In this summary I think there is nothing on which the appellants can rely. But in one passage in the judgment their Lordships say (p. 264) :.the consent of the natural father shows that it is for the advantage of the boy, and that the mere postponement of his interest to the widow's interest, even though it should be one extending to a life interest in the whole property, is not incompatible with his position as a son.
8. It should be noted that their Lordships are here purporting to give the effect of the consensus of judgments of the various High Courts.
9. It is arguable and it has been argued before us that when their Lordships speak of a life interest in the whole property that might include an unlimited though temporary power of alienation. But no question of that kind was in fact considered by their Lordships at all, and we have not been referred to any authority in support of the view that custom, which, as is now settled, is the only foundation for the doctrine that the rights of the adopted son can be curtailed by agreement in a case like this, extends to the reservation to the adoptive; mother of unlimited powers of alienation for the period of her life. Mr. Datar who appears for the appellants has indeed admitted that he has not been able to find any case which bears directly on this point.
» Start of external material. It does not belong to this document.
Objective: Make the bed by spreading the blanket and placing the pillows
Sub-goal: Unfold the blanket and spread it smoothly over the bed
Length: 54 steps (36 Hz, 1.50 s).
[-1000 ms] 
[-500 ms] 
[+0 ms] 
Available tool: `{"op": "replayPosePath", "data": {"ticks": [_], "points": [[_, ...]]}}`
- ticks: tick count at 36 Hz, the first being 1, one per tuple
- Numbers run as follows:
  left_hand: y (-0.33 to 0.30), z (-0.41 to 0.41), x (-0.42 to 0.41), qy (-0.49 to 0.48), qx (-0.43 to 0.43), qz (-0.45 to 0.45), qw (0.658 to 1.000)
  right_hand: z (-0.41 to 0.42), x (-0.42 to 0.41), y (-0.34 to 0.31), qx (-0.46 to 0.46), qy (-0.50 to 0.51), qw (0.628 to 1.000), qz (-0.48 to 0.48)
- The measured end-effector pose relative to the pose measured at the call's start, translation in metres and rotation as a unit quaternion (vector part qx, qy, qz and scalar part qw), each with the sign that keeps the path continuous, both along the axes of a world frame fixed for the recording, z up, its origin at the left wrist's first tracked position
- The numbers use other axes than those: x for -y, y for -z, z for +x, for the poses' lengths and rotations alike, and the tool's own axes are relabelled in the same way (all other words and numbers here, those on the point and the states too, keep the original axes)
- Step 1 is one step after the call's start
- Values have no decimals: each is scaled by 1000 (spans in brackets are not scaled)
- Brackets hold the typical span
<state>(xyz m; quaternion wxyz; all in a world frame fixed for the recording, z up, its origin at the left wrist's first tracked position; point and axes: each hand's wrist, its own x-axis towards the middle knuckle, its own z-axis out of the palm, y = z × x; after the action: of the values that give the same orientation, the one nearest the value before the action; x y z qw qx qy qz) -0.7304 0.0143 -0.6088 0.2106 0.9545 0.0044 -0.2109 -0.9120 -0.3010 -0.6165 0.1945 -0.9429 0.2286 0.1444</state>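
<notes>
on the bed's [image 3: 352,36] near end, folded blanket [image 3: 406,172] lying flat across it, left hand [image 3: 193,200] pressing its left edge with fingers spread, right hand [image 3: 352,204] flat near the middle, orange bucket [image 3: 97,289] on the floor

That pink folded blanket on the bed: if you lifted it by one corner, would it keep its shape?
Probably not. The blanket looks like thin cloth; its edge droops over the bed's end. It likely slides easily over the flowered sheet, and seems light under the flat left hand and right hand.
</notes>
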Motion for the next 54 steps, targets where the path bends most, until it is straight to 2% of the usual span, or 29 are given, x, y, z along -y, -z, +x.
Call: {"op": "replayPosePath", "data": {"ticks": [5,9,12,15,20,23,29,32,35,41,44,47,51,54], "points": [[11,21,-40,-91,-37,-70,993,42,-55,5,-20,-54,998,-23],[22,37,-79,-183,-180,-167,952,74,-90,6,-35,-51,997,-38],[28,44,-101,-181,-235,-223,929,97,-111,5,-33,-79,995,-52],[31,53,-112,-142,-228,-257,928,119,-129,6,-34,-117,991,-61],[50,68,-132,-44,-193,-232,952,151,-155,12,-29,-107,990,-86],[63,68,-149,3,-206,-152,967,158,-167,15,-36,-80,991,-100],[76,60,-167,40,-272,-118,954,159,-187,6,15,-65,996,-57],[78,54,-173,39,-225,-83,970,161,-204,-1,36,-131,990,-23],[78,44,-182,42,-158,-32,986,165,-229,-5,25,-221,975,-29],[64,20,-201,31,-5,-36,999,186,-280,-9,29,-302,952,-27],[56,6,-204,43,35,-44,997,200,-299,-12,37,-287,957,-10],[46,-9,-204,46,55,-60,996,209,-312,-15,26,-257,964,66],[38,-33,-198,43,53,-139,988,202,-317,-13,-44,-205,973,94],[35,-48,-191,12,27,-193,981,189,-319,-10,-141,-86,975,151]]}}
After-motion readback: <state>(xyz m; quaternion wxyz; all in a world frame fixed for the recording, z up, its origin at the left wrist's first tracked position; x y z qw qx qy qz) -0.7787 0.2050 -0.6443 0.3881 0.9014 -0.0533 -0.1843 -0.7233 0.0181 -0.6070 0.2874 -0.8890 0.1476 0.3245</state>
10. I think this is the ground on which our decision should be based. Pursho tam v. Rakhmabai (1913) 16 Bom. L.R. 57 relied on by the trial Judge would also no doubt support the view that the agreement on which the appellants rely is not binding on the plaintiff. This case though cited in the argument before the Privy Council is not referred to in the judgment. It is not therefore overruled and I doubt if it can be distinguished on the facts, I think it is clear that if it had been suggested in that case that the agreement gave unlimited powers of disposal of the corpus of the estate even though temporarily as well as unfettered powers of disposal of the income the Court would have been even more emphatic than it was about the unreasonableness of the arrangement and its inconsistency with Hindu ideas. The difficulty is, however, that the Court in that case applied a criterion which in the light of the Privy Council judgment must now be regarded as not the right one, or at any rate not the principal one. Custom is the determining factor, and, though the trial Judge is wrong in his view that the existence of the custom need be proved in each particular case [see Aubhoy Chum Maji v. Shoski Bkusan Bose I.L.R. (1988) Cal. 155], it is obvious I think that the party who relies on custom must satisfy the Court that it is comprehensive enough to cover his case. On that point as I say we are not satisfied. We think, therefore, that on the only ground which has been argued in these appeals the appellants fail and the appeals must be dismissed with costs.